# Accent Help for Mozilla User



## GenJen54

Is it me, or is anyone else struggling with getting the accents to work with Mozilla? I have downloaded the necessary extensions (or so I think), but still find that I cannot get accents to work in either the French or Spanish forums. 

I excuse myself with Spanish as I am still learning, but for me, writing in French with no accents is like having creme brulee without caramelized sugar. Cela ne marche jamais!

Does anyone have any suggestions?


----------



## Jana337

Could you describe in greater detail what plagues you?

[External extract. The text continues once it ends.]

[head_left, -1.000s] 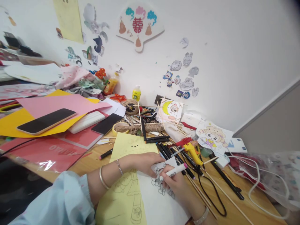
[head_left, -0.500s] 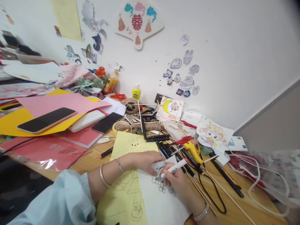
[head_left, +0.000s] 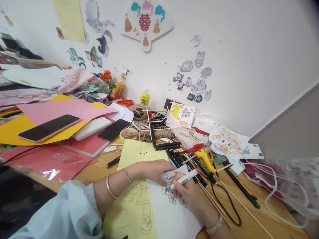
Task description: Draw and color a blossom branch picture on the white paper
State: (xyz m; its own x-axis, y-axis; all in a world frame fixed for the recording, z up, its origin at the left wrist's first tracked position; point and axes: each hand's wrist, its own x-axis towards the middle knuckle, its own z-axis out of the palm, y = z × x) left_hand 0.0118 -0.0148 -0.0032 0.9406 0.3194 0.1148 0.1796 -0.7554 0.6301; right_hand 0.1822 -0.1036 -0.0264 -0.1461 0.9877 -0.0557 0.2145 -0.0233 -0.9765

Aren't accents displayed at all or do you see strange symbols instead of them?
I am a Mozilla user as well and mine accents work perfectly.

Jana


----------



## Benjy

read this thread?
its not your extensions that are the problem. i have never downloaded anything extra for foreign languages on ff. its windows/os x/linux that you need to sort out.


----------



## GenJen54

Thanks, you two. 

Actually, I don't see anything at all.  When I tried to follow the instructions per the accent threads in the French forum, for example, I'm assuming to get an "a" with accent egueule, I would press ALT + 160 (?).  When I hit ALT, then whatever number is next, it pops me out of the reply box where I am trying to post. 

It's very possible this is a case of user error on my part, but it's frustrating nonetheless. 

I'm Window-based at home, if that means anything.


----------



## Jana337

GenJen54 said:
			
		

> When I hit ALT, then whatever number is next, it pops me out of the reply box where I am trying to post.


This happens to me whenever my numerical keyboard is not on.

Jana


----------



## GenJen54

I'm on a laptop, so don't have a separate numerical keyboard.  I just have one set of numbers.


----------



## Jana337

Same here. I actually have both a set of numbers in the upper row and an integrated keyboard (approximately around uio-jk-m). When I type numbers here in the forum with the former while holding Alt, it kicks me out of the window. Only the latter works.

And why don't you install the French keyboard? See the attached file - all necessary accents are available there.

Other notebook users may share their experience.

Jana


----------



## GenJen54

Gotcha! I'd never tried the "alternate" numbers before. Thanks, too, for the accent download. I'll give it a try!


----------



## Jana337

GenJen54 said:
			
		

> Gotcha! I'd never tried the "alternate" numbers before. Thanks, too, for the accent download. I'll give it a try!


Welcome.  I switch keyboards like crazy - it is much more comfortable than having to press Alt (not to mention remembering the shortcuts) all the time.
You can PM me for keyboard layouts of all forum languages (in MS Word).

Jana


----------